Congress centre in Germany

The Kongresszentrum Karlsruhe (Karlsruhe Congress Centre), located in Karlsruhe, Baden-Württemberg, Germany is the largest inner-city congress centre in Germany, operated by Karlsruher Messe- und Kongress GmbH. It is located within walking distance of the main railway station and comprises about 20,000 m2 of exhibition space in four halls arranged around the 10,000 m2 Festplatz.

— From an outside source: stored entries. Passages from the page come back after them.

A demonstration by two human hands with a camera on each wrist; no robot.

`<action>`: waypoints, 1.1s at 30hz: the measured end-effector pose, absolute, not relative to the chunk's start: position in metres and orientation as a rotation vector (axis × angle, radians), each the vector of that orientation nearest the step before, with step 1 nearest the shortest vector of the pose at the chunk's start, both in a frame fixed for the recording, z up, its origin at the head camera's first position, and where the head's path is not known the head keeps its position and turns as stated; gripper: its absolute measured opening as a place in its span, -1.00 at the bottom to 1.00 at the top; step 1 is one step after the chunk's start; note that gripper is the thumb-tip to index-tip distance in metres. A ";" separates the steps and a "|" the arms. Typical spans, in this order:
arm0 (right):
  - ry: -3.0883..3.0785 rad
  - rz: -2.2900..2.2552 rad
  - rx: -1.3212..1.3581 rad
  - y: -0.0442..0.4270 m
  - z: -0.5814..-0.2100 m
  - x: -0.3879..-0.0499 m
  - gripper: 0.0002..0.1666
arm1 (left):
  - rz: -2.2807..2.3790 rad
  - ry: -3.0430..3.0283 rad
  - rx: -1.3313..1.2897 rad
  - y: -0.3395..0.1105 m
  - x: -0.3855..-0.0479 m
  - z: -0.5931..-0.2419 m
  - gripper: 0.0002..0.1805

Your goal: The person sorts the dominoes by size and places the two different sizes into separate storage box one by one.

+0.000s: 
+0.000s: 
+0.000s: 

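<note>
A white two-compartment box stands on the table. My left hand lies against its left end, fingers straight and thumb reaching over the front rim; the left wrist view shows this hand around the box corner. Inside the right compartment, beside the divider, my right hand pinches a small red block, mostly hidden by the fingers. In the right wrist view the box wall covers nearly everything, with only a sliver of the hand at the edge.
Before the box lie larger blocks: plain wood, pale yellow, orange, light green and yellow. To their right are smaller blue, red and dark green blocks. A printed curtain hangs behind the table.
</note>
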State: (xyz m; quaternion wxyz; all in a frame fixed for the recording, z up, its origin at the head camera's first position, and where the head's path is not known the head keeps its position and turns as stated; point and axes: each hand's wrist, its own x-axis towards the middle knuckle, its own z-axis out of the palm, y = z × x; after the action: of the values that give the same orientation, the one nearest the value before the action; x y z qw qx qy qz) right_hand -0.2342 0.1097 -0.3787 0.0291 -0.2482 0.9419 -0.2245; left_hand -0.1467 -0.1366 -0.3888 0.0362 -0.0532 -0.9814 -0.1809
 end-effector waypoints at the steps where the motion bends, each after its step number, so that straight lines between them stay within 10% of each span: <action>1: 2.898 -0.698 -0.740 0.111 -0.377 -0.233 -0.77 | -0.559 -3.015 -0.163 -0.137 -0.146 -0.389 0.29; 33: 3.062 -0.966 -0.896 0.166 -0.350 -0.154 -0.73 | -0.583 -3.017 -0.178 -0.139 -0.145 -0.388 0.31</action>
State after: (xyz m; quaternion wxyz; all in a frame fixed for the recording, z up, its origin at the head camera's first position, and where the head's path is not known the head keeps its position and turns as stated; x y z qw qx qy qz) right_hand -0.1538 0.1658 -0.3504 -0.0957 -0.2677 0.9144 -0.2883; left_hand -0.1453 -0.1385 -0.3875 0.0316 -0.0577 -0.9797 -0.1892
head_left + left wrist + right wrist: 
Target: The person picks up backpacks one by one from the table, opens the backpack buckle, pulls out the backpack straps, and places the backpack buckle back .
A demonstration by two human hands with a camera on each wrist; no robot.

The congress centre consists of the Stadthalle, the Konzerthaus, the Schwarzwaldhalle and the Gartenhalle. The centrepiece of the convention centre, the Stadthalle, has been under renovation and closed since mid-2017.

== Building ==
=== Stadthalle ===
The Stadthalle (Town hall) has five event halls for 4,000 people, five conference rooms as well as 17 seminar rooms and 3 foyers with a total area of 6,000 m2. The listed portico was taken over from its predecessor, originally built in 1915 by Robert Curjel and Karl Moser as an exhibition hall. The current Stadthalle, built according to plans by Herman Rotermund and Christine Rotermund-Lehmbruck as Haus im Haus, was opened in 1985.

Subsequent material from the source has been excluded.